Музыканты приготовились. Ленька, высмотрев кого-то, юркнул в толпу, второпях, видимо, совсем забыв о брате. Поодаль Васька заметил двух подружек. Одна стоила спиной к нему и небрежно поправляла спадающие на смуглые, почти темно-коричневые от загара плечи смоляные вьющиеся! волосы.

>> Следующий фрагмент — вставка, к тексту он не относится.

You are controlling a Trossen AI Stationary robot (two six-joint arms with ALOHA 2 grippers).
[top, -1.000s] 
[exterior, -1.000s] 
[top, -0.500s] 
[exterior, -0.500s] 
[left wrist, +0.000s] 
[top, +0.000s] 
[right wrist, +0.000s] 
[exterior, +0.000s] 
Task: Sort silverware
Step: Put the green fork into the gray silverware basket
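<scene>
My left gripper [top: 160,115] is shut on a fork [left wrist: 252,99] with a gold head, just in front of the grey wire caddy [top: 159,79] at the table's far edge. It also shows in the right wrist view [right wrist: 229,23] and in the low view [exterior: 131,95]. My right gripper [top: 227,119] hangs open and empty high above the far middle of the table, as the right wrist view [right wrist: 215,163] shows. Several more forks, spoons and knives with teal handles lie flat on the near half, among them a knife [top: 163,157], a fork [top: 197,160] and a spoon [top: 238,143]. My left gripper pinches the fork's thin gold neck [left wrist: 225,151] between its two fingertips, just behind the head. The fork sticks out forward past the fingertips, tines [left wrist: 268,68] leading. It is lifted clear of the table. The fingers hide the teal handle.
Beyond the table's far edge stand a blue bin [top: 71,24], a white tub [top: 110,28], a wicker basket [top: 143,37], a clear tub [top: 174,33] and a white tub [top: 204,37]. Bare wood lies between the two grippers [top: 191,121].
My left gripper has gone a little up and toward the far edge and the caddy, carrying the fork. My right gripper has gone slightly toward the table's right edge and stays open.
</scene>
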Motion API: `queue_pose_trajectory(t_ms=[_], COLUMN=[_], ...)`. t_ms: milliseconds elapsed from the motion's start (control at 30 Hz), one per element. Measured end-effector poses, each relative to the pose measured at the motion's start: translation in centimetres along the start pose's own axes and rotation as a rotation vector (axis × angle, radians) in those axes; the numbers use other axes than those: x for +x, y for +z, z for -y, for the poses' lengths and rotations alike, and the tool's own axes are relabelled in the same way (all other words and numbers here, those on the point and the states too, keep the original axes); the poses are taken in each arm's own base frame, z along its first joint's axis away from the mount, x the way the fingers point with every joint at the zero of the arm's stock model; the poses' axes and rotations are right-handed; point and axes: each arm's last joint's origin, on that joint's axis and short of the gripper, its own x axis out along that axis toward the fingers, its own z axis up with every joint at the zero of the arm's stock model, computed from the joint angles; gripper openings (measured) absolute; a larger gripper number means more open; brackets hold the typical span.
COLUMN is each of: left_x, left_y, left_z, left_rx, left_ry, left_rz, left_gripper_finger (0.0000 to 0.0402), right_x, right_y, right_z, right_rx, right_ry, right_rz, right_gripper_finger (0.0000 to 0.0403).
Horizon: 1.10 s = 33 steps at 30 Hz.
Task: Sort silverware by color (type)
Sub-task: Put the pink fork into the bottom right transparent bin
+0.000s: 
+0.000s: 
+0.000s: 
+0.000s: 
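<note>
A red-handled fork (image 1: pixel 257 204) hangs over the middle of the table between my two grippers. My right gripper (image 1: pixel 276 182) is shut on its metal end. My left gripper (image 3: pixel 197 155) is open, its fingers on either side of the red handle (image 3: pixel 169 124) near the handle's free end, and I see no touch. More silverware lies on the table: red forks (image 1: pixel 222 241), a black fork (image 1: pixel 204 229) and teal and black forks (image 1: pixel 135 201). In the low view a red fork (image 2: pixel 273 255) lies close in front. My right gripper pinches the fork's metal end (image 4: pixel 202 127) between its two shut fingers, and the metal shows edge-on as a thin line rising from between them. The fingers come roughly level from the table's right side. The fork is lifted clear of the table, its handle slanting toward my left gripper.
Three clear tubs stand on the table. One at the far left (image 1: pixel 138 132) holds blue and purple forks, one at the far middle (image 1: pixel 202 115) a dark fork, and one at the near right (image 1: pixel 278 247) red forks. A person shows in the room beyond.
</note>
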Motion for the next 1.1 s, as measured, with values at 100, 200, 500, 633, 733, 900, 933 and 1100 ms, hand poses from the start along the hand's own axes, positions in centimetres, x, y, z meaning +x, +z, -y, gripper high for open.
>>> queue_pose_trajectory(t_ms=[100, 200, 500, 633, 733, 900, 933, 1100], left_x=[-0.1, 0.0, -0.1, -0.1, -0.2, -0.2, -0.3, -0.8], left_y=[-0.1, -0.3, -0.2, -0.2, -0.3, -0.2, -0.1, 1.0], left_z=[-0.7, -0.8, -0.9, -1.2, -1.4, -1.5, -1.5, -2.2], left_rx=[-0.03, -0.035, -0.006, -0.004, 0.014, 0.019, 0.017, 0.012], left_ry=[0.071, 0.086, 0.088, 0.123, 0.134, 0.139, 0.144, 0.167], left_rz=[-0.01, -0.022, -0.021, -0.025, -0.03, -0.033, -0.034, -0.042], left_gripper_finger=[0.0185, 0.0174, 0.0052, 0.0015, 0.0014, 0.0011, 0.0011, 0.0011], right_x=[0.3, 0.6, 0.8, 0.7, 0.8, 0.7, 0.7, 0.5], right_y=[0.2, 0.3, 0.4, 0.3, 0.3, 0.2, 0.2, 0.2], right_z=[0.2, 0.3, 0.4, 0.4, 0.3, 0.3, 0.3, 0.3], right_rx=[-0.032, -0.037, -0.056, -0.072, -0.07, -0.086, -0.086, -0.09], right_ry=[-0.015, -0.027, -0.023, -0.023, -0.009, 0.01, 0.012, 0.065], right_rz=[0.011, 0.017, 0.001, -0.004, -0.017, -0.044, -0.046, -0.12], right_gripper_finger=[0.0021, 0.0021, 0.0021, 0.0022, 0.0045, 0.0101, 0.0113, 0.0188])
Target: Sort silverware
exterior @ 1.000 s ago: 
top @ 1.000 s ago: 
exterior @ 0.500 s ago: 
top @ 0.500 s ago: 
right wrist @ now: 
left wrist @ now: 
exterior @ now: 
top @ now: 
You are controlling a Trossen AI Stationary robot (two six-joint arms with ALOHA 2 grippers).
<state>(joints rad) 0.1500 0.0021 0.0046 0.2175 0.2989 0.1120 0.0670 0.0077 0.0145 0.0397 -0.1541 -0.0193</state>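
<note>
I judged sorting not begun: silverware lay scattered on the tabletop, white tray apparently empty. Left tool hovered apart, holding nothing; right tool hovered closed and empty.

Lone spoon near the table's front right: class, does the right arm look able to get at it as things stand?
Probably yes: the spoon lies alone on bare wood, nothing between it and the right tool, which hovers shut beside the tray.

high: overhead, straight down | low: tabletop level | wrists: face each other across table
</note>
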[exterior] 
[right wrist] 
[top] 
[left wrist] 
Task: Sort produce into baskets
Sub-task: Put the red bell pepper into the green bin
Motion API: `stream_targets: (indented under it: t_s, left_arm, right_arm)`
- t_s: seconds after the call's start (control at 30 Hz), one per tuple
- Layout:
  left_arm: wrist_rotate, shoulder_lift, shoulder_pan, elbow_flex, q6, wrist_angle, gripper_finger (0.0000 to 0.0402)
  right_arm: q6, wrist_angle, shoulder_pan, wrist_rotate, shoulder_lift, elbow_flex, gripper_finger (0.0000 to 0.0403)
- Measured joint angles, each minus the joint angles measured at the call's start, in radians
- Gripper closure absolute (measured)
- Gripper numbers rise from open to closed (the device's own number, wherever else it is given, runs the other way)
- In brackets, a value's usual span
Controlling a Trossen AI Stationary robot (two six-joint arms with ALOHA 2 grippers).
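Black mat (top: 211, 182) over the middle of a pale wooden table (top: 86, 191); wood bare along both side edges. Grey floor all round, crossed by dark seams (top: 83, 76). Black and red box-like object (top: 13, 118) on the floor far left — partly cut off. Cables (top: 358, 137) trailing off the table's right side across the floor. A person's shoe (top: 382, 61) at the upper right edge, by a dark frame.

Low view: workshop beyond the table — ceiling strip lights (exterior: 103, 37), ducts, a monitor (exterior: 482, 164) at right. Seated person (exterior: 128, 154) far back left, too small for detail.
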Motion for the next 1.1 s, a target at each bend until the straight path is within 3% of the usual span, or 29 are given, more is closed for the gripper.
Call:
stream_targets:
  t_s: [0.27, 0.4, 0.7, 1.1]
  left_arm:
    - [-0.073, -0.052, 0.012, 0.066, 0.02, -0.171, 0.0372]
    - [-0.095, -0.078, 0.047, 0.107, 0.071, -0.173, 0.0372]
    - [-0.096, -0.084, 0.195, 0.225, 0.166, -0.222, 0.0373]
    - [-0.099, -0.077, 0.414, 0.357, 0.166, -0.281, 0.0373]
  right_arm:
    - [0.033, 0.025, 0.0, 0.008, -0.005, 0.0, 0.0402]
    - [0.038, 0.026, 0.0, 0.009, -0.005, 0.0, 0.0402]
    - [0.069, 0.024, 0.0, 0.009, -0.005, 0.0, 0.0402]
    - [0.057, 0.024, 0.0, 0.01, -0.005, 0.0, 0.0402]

«Цыганка, что ли?»—рассеянно подумал Васька.
Другая — светлая, вся какая-то золотистая, нежная — смотрела на него и улыбалась.
«Уж не мне ли?» — Васька даже растерялся и оглянулся вокруг. Похоже, что ему. Больше вроде некому.
Подружки стояли вместе с парнями, которые придирчиво и подчеркнуто-презрительно разглядывали проходивших мимо них ребят.
«Красуются перед девчонками, духорятся,— усмехнулся Васька,— цену себе набивают, герои».
Ну ему их бояться нечего: и сам не промах, и Антрацит рядом.
Васька прямо-таки впился взглядом в золотоволосую.
«Красивая! Здорово красивая!—наконец отметил он.— И кажется, именно мне улыбается... Надо бы пригласить на танец. Рискнуть, что ли?.. А чего? Риск — благородное дело».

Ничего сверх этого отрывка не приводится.